E soltanto quando il cielo sereno potrà penetrare attraverso le vòlte cadenti e risalutare le erbe e i rossi papaveri — il mio cuore palpiterà di nuovo verso i templi di questo Dio.

Essi diedero il nome di Dio a ciò che contraddiceva alle loro idee e cagionava loro dolore! e in fatti molto eroismo era nella loro adorazione.
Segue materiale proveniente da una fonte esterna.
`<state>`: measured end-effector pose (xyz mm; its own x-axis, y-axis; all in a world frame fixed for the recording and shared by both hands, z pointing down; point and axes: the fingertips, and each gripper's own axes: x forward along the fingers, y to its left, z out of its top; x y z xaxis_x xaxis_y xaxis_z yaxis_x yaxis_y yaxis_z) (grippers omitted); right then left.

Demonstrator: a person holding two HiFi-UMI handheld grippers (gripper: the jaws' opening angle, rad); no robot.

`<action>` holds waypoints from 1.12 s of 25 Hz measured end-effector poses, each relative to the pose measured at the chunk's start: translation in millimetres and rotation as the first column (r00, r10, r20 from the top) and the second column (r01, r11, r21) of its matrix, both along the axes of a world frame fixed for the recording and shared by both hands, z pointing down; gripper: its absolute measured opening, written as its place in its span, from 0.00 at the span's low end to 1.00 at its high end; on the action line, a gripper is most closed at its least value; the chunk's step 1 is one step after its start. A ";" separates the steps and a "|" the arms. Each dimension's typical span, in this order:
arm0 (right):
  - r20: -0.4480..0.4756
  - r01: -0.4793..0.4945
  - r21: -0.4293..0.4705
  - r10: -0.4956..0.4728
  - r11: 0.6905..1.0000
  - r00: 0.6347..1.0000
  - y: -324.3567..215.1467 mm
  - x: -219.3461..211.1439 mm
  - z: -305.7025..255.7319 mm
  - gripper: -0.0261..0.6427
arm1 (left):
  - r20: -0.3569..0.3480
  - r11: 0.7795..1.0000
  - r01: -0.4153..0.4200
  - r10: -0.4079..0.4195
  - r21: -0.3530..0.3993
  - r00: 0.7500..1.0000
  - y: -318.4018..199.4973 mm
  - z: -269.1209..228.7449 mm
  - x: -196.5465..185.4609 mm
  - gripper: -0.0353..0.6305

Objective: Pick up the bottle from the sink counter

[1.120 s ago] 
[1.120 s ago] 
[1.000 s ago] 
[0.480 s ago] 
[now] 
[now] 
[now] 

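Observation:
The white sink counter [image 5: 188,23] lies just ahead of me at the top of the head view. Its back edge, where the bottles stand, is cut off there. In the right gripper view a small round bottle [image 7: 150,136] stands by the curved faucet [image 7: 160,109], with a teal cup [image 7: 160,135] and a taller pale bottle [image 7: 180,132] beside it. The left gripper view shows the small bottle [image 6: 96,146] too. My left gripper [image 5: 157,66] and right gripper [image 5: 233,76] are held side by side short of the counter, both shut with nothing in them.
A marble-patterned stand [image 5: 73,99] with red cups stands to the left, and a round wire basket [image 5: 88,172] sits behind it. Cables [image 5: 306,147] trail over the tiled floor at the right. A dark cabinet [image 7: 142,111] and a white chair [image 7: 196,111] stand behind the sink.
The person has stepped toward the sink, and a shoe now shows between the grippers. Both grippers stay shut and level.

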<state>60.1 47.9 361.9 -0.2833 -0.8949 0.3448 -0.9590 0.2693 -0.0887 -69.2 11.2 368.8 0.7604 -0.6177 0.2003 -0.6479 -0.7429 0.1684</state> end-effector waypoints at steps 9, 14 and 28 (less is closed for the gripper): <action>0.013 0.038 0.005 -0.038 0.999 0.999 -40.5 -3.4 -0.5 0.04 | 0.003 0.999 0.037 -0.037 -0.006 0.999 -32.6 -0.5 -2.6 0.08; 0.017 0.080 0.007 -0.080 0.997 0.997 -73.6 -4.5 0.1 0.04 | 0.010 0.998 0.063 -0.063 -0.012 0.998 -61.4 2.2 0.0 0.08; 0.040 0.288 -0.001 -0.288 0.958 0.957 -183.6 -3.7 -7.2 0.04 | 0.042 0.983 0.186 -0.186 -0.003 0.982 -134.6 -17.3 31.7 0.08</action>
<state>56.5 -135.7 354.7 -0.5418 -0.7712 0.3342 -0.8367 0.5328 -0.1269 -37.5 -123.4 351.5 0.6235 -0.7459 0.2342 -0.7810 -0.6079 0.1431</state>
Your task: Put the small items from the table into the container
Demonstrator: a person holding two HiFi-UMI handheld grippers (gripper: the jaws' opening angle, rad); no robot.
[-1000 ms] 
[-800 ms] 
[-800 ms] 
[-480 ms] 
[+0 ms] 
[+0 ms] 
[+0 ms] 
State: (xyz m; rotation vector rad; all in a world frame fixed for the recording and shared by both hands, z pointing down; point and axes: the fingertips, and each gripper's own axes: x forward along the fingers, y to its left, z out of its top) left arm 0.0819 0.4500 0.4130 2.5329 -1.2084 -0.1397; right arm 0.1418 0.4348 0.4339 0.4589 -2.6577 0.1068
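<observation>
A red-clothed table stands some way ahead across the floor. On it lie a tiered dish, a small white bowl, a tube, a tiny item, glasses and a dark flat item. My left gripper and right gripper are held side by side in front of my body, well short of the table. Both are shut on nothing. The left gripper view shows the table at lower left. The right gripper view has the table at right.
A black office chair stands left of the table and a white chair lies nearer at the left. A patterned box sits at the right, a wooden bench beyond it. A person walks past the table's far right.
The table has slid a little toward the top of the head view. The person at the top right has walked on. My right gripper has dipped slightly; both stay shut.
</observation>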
E non seppero amare in altro miglior modo il loro Dio che crocifiggendo l’Uomo!

Essi pensavano di vivere come cadaveri, e di nero vestirono il proprio cadavere; anche dai loro discorsi emana il lezzo delle camere mortuarie.

E chi vive accanto a loro, vive simile a un nero stagno nel quale il rospo delle paludi fa sentire il suo canto dolcemente melanconico.

Altre e migliori canzoni dovrebbero essi cantare per farmi credere nel loro redentore; più redenti dovrebbero apparirmi i discepoli di questo Salvatore.

Vorrei vederli nudi: perchè la bellezza soltanto dovrebbe predicare la penitenza. Ma chi può mai essere convinto da quella triste mascherata?